В большом ли, в малом ли — все равно она одинаково верила не в худшее, а в лучшее. Говорили о войне — она верила, что войны не будет потому, что ее не должно быть; говорили о болезни — она была убеждена, что больной человек выздоровеет; шла на экзамен — верила, что не провалится; если у нее не было билета в кино — снова надеялась, что купит билет перед самым началом сеанса.
Случалось, Онежка проваливалась на экзаменах и билет в кино тоже не удавалось купить, — это ее удивляло, но не расстраивало.
Никогда Онежка не говорила плохо о людях и от людей ожидала только хорошего. Встречаться с людьми плохими — это несчастье, а любое несчастье было непонятно, претило ей.
Но вот она впервые почувствовала себя большой и сильной, поглядела на будущие поколения лиственниц, подумала, что, может быть, и ей предстоит открыть что-то еще неизвестное.
И жизнь сейчас же отомстила за эти мечты, привела ее на самый край бездны, испугала…
Когда Онежка вернется в лагерь, разве кто-нибудь догадается, узнает о том, что с ней случилось? Переживет хоть частицу того, что переживала она? Ничуть не бывало. Вот если бы Онежка рассказала обо всем, разревелась, изругала Риту за то, что та осталась в лагере, а не пошла с ней в этот маршрут, надулась на Рязанцева, потому что он только и делает, что лежит в палатке и пялиг на всех глаза, обидела бы Доктора медицины просто так, ни за что, тоже просто так сказала что-нибудь злое Челкашу, — вот тогда все они поняли бы: что-то с ней случилось, проявили бы к ней заботу, внимание, даже уважение.
Но Онежка промолчит, никого не испугает своей чуть-чуть не состоявшейся смертью, и никто-никто не обратит на нее никакого внимания, не пожалеет и не поймет как раз тогда, когда она страдает оттого, что ей необходимы и внимание, и жалость, и понимание, и ласка — все добрые и умные человеческие чувства, сколько их есть на свете.
Вот награда за скромность: одиночество… Она этого не знала до сих пор.
Больше всех она была обижена на Лопарева: он послал ее в этот страшный туман. Он где-то здесь сейчас, в горах, — может быть, совсем близко и, если бы захотел, мог бы ее найти и увидеть всю в слезах, понять… Если бы он сейчас приблизился к ней, она разревелась бы пуще прежнего, пусть слезы лились бы ему на руки.
Не скоро еще, продрогшая, мокрая до нитки, Онежка поднялась с земли.
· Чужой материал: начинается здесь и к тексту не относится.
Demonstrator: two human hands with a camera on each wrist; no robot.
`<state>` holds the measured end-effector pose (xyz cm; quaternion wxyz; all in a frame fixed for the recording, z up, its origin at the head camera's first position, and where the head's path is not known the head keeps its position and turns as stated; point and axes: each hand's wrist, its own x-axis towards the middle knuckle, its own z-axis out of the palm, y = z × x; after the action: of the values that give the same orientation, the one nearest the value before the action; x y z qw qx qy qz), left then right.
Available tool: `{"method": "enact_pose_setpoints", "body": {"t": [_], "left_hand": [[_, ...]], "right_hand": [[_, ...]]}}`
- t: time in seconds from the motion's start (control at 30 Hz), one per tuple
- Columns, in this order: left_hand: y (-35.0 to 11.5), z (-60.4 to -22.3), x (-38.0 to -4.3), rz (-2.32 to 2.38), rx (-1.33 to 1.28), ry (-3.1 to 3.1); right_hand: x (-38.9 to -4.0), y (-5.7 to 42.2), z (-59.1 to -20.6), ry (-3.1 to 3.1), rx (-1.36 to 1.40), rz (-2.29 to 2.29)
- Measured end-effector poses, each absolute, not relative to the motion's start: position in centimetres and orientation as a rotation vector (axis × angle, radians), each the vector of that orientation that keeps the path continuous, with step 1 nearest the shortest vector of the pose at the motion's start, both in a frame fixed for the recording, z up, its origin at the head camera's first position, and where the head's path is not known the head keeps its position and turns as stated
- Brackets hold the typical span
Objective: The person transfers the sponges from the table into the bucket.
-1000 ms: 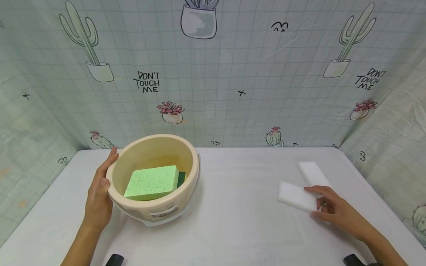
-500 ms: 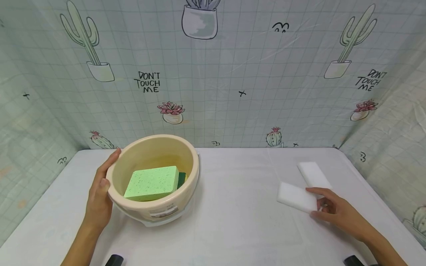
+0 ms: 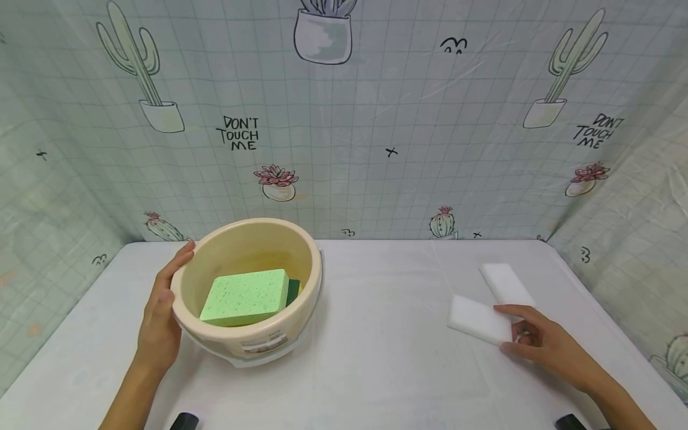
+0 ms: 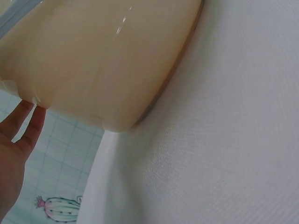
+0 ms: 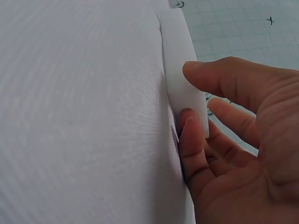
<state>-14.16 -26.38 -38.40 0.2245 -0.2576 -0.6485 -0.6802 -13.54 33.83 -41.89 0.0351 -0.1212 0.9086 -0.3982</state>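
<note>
A cream-coloured bowl [image 3: 252, 341] stands on the left of the table, a pale green speckled sponge [image 3: 244, 297] inside. Behind that sponge shows part of a dark green and yellow one [image 3: 293, 291]. My left hand [image 3: 161, 316] lies against the bowl's left side, its fingers fairly straight; in the left wrist view two fingertips touch the outer wall. At the right, my right hand [image 3: 543, 340] pinches the near end of a white melamine sponge [image 3: 475, 319] between thumb and fingers. The sponge lies low at the table. A second white sponge [image 3: 505, 283] lies just behind it.
A white cloth covers the table [image 3: 376, 334]. Printed curtain [image 3: 344, 119] with cactus drawings hangs behind and along both sides. Black objects [image 3: 185, 421] poke in at the bottom edge near each forearm. The bowl bears a label [image 3: 264, 342].
</note>
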Motion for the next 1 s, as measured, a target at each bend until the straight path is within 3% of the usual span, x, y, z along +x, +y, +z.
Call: {"method": "enact_pose_setpoints", "body": {"t": [1.0], "left_hand": [[-26.3, -38.3, -13.9, -1.793, -0.616, -1.883]], "right_hand": [[-13.7, 31.8, -38.4, 2.750, -0.408, -1.305]]}}
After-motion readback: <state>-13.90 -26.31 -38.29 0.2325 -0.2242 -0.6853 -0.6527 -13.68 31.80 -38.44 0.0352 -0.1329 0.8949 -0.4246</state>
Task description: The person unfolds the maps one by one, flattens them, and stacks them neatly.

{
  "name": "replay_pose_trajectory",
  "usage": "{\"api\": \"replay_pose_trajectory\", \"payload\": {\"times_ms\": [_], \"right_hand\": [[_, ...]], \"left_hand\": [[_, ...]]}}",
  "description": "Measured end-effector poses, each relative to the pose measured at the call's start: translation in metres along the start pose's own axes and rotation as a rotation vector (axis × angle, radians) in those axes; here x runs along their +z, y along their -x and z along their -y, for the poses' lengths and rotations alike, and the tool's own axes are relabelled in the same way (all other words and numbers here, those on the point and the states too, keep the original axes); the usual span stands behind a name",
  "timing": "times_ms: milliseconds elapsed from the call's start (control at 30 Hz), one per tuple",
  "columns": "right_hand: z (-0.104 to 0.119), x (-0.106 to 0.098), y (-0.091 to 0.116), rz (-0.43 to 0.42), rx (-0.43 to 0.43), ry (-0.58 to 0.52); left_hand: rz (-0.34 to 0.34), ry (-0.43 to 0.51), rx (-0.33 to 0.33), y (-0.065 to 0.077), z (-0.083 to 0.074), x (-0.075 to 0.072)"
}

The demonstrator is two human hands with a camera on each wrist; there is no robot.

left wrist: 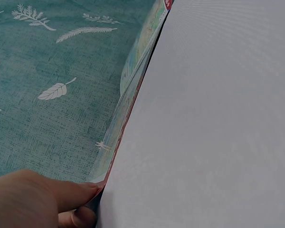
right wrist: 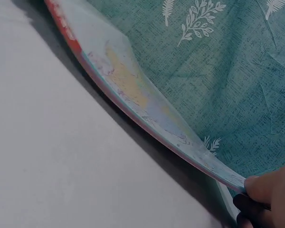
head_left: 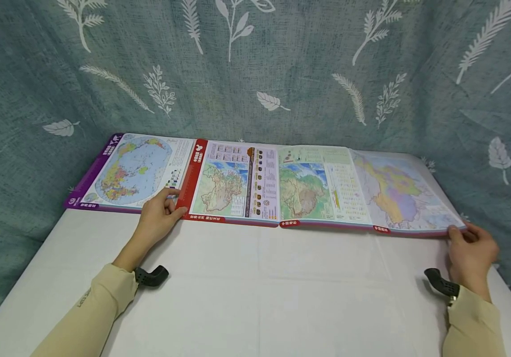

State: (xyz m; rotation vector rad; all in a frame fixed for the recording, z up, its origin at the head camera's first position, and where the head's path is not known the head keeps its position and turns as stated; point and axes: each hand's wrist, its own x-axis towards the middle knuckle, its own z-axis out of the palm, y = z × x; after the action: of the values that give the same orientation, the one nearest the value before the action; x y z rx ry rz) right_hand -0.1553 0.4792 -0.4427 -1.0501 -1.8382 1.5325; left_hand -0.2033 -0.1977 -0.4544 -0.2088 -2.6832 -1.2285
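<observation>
A long folded map (head_left: 261, 198) with a red left border lies partly opened out along the back of the table. Its panels show relief maps, text blocks and a pastel map. My left hand (head_left: 159, 218) pinches the lower left corner at the red border, thumb (left wrist: 80, 194) on top. At the far right end, my right hand (head_left: 474, 250) grips the front corner between thumb and fingers. Near that hand the map edge (right wrist: 147, 126) bows upward, with a shadow below. Left of the red border lies a purple-edged world map (head_left: 137, 168).
A white-covered table (head_left: 255, 287) extends in front of the maps. Behind them hangs a blue-green cloth (head_left: 300, 64) with white leaf prints, close to their back edges. Black curved devices (head_left: 152, 276) are worn at both wrists.
</observation>
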Motion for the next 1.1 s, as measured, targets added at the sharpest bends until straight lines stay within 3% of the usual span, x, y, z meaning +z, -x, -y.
{"api": "replay_pose_trajectory", "payload": {"times_ms": [400,833,967,1100], "right_hand": [[-0.004,-0.002,-0.002,-0.036,-0.072,0.125],[-0.007,-0.003,0.003,-0.056,-0.127,0.364],[-0.005,-0.002,0.005,-0.053,-0.123,0.44],[-0.004,0.002,0.008,-0.042,-0.147,0.471]], "left_hand": [[-0.015,0.002,0.003,-0.001,0.002,0.0],[-0.038,0.021,-0.002,0.001,0.001,0.002],[-0.077,0.017,-0.013,0.002,0.002,0.001],[-0.159,0.023,-0.024,0.002,0.002,-0.001]]}}
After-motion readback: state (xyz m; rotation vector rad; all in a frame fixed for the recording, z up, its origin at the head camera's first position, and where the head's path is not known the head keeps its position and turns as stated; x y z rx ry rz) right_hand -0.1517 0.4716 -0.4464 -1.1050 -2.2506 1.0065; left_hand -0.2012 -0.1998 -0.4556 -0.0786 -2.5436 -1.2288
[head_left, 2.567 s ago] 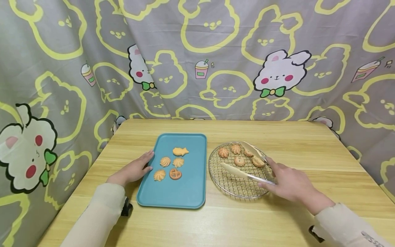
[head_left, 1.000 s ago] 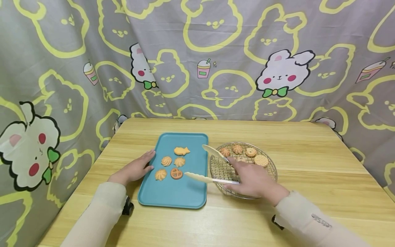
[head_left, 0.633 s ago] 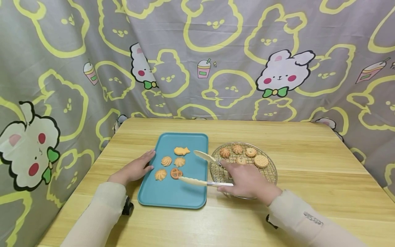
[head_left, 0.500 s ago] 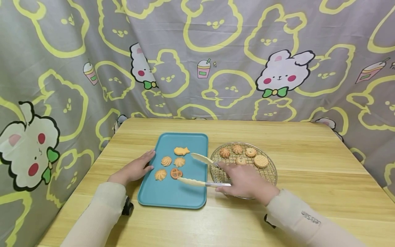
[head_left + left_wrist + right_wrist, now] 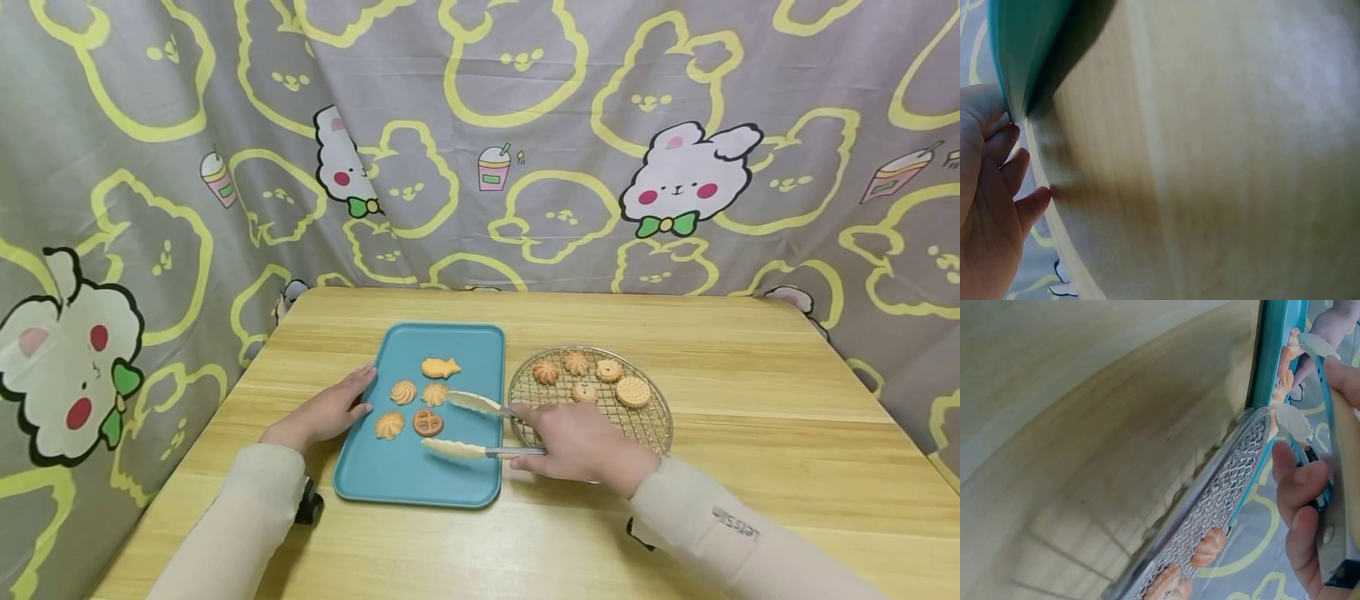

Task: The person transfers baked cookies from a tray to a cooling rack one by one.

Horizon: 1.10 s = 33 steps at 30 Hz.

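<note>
My right hand (image 5: 581, 442) grips a pair of tongs (image 5: 517, 452) with metal arms and cream scalloped tips, reaching over the right part of a teal tray (image 5: 457, 479). The tong arms stand apart with nothing between them. The upper tip is by a flower-shaped cookie (image 5: 435, 394); the lower one lies just below a pretzel-shaped cookie (image 5: 428, 423). Also on the tray are a fish-shaped cookie (image 5: 440, 367), a swirl cookie (image 5: 403, 392) and another flower cookie (image 5: 389, 426). My left hand (image 5: 322, 414) touches the tray's left rim, its fingers extended.
To the tray's right stands a round wire rack (image 5: 633, 425) with several cookies, among them a round dotted one (image 5: 633, 392). My right hand covers its lower left part. A patterned curtain (image 5: 555, 108) hangs behind the wooden table (image 5: 720, 333).
My right hand has carried the spread tongs left from above the rack to over the tray, and the tips have come closer to the cookies. My left hand stays at the tray's rim.
</note>
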Available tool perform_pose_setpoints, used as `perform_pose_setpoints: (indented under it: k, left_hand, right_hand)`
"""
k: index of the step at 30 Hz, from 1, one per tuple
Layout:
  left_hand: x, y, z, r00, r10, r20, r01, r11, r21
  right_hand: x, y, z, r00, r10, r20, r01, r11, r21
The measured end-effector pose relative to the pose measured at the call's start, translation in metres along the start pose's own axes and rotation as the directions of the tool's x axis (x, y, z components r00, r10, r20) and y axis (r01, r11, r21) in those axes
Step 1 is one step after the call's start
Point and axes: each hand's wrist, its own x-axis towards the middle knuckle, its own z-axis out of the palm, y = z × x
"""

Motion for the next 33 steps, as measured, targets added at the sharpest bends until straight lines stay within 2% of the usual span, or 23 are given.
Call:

Когда поднялась, подумала, что стала совсем-совсем не той девчушкой, которая проснулась сегодня утром в палатке с таким ощущением, словно в двадцать лет ей довелось родиться снова, которой люди отказывали в этих двадцати, а давали семнадцать, даже шестнадцать, лет и, должно быть, правильно при этом поступали.